Supplied information:
++++

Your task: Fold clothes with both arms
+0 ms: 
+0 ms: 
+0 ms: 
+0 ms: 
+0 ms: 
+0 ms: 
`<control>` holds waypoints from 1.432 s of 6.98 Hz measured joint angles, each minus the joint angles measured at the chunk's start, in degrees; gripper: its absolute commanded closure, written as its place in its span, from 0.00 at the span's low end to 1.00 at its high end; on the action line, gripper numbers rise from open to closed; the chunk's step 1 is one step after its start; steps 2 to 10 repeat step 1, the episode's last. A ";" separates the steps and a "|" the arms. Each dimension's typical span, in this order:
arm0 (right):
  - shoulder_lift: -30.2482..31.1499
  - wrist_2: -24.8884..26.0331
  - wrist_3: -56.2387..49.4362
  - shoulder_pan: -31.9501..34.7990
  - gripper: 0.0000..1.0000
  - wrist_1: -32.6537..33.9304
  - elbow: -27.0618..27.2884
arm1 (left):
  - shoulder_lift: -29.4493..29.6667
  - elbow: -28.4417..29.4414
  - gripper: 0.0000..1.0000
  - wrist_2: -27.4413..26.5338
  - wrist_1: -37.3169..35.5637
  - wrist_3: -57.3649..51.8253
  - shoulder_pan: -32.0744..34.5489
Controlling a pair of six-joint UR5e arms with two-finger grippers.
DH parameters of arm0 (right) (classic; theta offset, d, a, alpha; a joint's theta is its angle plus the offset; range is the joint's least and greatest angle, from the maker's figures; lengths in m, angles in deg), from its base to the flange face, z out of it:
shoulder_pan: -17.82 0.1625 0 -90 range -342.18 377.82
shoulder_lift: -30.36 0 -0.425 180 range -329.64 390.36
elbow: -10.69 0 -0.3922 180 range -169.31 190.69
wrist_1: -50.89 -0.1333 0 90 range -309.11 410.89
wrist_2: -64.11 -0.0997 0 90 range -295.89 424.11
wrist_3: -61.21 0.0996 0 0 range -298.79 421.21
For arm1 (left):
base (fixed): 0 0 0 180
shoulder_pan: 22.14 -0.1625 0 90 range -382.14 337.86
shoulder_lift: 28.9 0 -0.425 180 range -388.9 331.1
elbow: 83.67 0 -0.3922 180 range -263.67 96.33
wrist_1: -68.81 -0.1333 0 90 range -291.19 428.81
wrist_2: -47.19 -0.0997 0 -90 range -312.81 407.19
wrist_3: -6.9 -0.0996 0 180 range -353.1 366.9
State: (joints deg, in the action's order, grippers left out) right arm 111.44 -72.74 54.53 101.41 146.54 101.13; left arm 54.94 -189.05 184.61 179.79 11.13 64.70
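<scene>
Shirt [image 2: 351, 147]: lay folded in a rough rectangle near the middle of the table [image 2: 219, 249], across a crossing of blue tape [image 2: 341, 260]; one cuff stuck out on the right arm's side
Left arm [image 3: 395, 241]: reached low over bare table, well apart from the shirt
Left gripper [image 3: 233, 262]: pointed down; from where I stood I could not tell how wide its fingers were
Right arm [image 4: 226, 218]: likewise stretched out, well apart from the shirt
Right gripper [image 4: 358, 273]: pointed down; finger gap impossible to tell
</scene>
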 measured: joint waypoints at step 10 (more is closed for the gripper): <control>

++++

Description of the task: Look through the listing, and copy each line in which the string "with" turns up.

Response to this task:
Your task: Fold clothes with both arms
Controlling a pair of six-joint UR5e arms with two-finger grippers.

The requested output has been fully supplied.